= Shelah (son of Judah) =

Biblical figure; third son of Judah

According to the Bible, Shelah/Shela was the third son of Judah, and was born at Chezib, which can be identified with an unknown town in the vicinity of Mareshah.

==Biblical narrative==
According to the book of Genesis, God had killed Shelah's two older brothers, Er and Onan. Judah was unwilling to allow Tamar, who had been successively Er's and Onan's wife, to be married to Shelah. Judah's concern was that Tamar might be cursed and Shelah might die if married to her. So Judah told her to wait until Shelah had grown up. When Shelah came of age, Judah neglected to marry him to Tamar. In the Book of Chronicles, Shelah is identified as the name of a clan, containing a subclan named Er.

According , the sons of Shelah were:
1. Er, the father of Lecah
2. Laadah, the father of Mareshah.
3. The families of the house of the linen workers of the house of Ashbea
4. Jokim, the men of Chozeba
5. Joash
6. Saraph
7. Jashubi-Lehem
The descendants of the last four sons were potters who dwelt at Netaim and Gederah and worked for the king.

According to some biblical scholars, the description of Shelah is an eponymous aetiological myth concerning fluctuations in the constituency of the tribe of Judah, with Shelah representing the newest clan to become part of the tribe. The Book of Chronicles' description of Er as a descendant of Shelah, suggests that Er was in reality the name of a clan that was originally equal in status to the Shelah clan, but was later subsumed by it.

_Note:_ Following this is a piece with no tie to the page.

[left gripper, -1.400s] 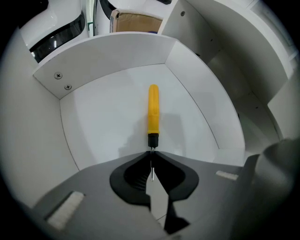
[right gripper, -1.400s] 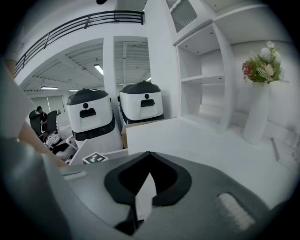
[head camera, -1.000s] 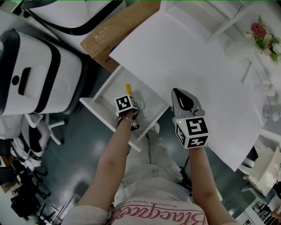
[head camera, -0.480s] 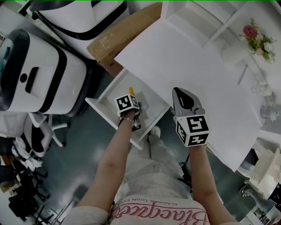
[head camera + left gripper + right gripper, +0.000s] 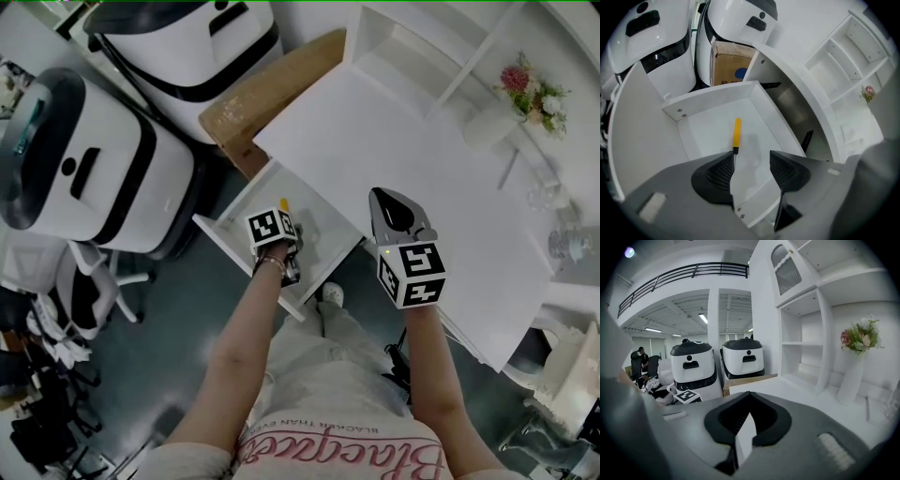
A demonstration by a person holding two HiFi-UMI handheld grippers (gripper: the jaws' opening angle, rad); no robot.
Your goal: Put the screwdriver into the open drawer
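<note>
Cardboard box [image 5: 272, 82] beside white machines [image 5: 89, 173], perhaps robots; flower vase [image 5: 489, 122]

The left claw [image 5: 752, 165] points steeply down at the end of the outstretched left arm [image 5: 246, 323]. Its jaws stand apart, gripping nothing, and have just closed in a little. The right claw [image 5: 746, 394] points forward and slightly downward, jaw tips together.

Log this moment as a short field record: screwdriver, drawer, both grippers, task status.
screwdriver: yellow handle, lying flat on the drawer floor, not gripped
drawer: pulled open below the white table; nothing else seen inside
left gripper: above the drawer, jaws apart, having just opened wide and then eased back a little; nothing between them
right gripper: jaw tips together, empty, by the table's near edge
task status: screwdriver is in the open drawer
</note>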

Professor Aaron Demsky argues that the genealogy of Shelah is an allegory of the history of Shelanite clans in Shephelah (i.e. Judean foothills). Remnants of the Er clan joined the Shelanites and founded the city of Lecah, which was the alternative name for Lachish. Later, the Laadah clan founded Mareshah, a town of secondary importance to Lachish. The families of Beth Asheba lived in a town of the same name and produced clothing for the priesthood and aristocracy, using byssus cloth. The Jokim clan founded Chozeba, which was synonymous with the Chezib near Mareshah. The Joash and Saraph clans lived with the Moabites. The last Shelanite clans to emerge consisted of the residents of Lahem or Lahmas. The last four clans worked for the king, who was most likely Hezekiah.

In 701 BC, Sennacherib destroyed important Shelanite cities. Survivors fled to Jerusalem and assimilated with the local populace after the return of Babylonian exiles in c.a. 538 BC. According to Demsky, the author of the Book of Chronicles considered the Shelanite clans to be inferior to other Judahite clans, based on their positioning in the biblical text.

Scholars have argued that the Tamar and Shelah narrative has a secondary role in either promoting the institution of levirate marriage, or presenting an aetiological myth for its origin; Shelah's role in the narrative would thus be as the example of a brother refusing to perform levirate marriage. John Emerton regards the evidence for this as inconclusive, though classical rabbinical writers argued that this narrative concerns the origin of levirate marriage.